Pontos de vista sobre a sociologia como profissão
O que é regular é o que é normal? Ou: o mercado central é o mesmo? (2)
O que é regular é o que é normal? Ou: o mercado central é o mesmo? (2)
Já vimos que fazer sociologia é estudar a percepção de regularidade. Mas o que é exactamente esta regularidade? Vamos fazer uma suposição. Desta feita, porém, vamos escolher outro tema longe do futebol para não alienar os que não se interessam pelo desporto, mas consideram a sociologia útil. Imaginemos um mercado, vamos lá, o mercado central da cidade de Maputo. Neste momento ele encontra-se na baixa da cidade, bem encaixado entre quatro avenidas. Se as autoridades municipais mudassem o mercado central daquele lugar para outro sítio, digamos, no bairro da Polana, o mercado central continuaria mercado central. Teria apenas mudado de lugar. Havíamos de dizer que o mercado central já não está na baixa, mas sim na Polana.

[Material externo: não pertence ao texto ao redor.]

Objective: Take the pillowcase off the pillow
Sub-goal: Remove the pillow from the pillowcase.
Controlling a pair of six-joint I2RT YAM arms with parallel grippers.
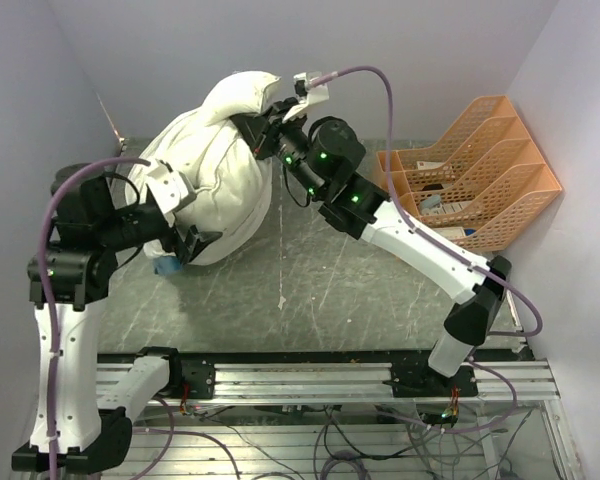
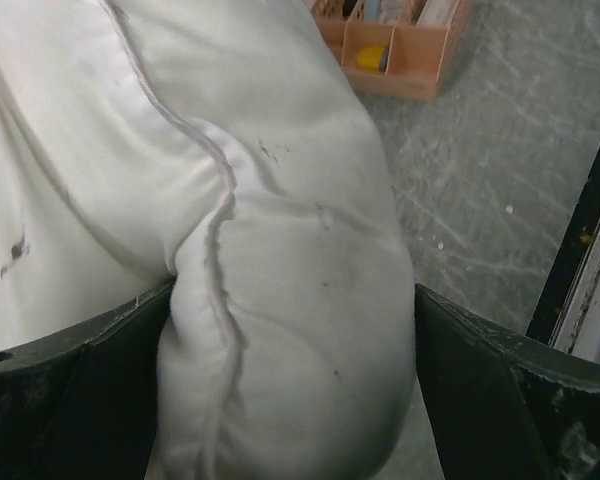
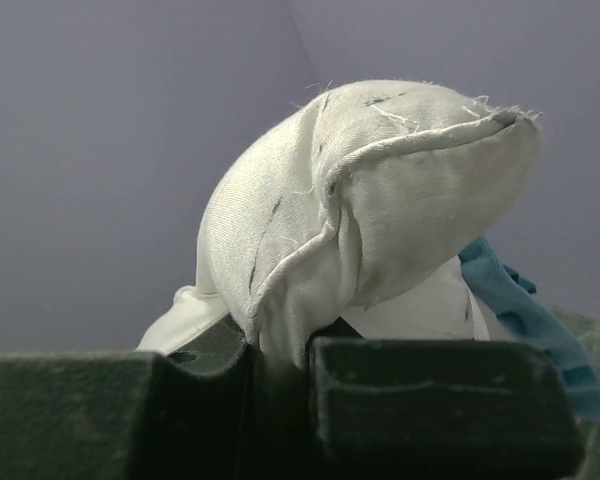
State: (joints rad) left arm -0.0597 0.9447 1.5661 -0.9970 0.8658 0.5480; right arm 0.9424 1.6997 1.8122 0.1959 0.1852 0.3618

Há várias coisas que nos permitem falar do mercado central como algo contínuo. É a sua função de mercado, portanto, a compra e venda de produtos. São os papéis assumidos pelas pessoas que andam por lá, nomeadamente fiscais, compradores, vendedores, ladrões, etc. Estes papeis desdobram-se em muitos outros: fiscal corrupto, fiscal íntegro; vendedor caro, vendedor simpático, vendedor porco; comprador freguês, comprador chato; ladrão violento, ladrão subtil; e por aí fora. Há também os cheiros (que, sintomaticamente, chamamos de “típicos”), os sons, o aperto em certas horas do dia, etc. Tudo isto nos devolve a sensação de estarmos no mercado central. Na verdade, as mesmas coisas manifestam-se noutros mercados. Porque razão é que o mercado central que se mudou da baixa para o bairro da Polana continua o mesmo mercado central? Porque será que a percepção duma continuidade que é característica desse tipo de lugar pode servir para individualizar um lugar ao ponto de o considerar o mesmo ainda que mude de posição?
Se calhar já estou a trespassar a filosofia e não devia. Mas a resposta banal é esta: a convenção ajuda a reforçar o nosso sentido de regularidade. Basta que um certo número de pessoas se habitue à ideia de que o mercado que está na Polana é o mercado central que estava na baixa. Não teríamos dificuldade em aceitar esta ideia se a aplicássemos a pessoas. Eu posso estar na baixa esta tarde, e logo estar no bairro da Polana. Porque continuo a mesma pessoa? Que penso, ando, falo, sinto, etc. é trivial. Toda a gente, em princípio, faz isso. Em que consiste a minha individualidade que permite às pessoas falarem do Elísio Macamo visto aqui e ali como sendo a mesma pessoa? Estas questões levantam problemas muito sérios à definição da sociologia. O regular, em algumas escolas de sociologia, tem sido visto como sendo o que é normal. E a combinação do regular com o normal é complicada. O normal sugere aquilo que satisfaz a norma. A norma é um entre vários estados. A única diferença (que é grande) é de que a norma tem por detrás de si um aparato de força e poder que a impõe. Assim, quando dizemos que algo é normal estamos, no fundo, a dizer que algo é como devia ser. E o que é como devia ser é o que certas pessoas gostariam que outras aceitassem como o estado natural das coisas.
Desta relação problemática entre o regular e o normal surgiram tendências diferentes de fazer sociologia. Os que, como eu, se interessam pelo que é regular estão apenas preocupados em perceber como os indivíduos juntos produzem (e reproduzem) situações típicas. Eles têm a consciência de que por detrás do regular pode haver desigualidade, injustiça, dominação, etc., mas não abdicam da sua preocupação fundamental em perceber as condições de produção dessas situações típicas. Os que, como outros colegas de profissão, se interessam pelo que é normal estão mais interessados em expôr o regular substituindo-o por aquilo que consideram ser uma ordem social mais justa, humana ou simplesmente adequada. Esta abordagem pressupõe, naturalmente, um forte sentido do que devia ser. E aí está a diferença: há sociólogos que estudam o que é; e há os que estudam o que devia ser. Insisto, porém, que a base de todo o empreendimento sociológico é o que é. E não o que devia ser.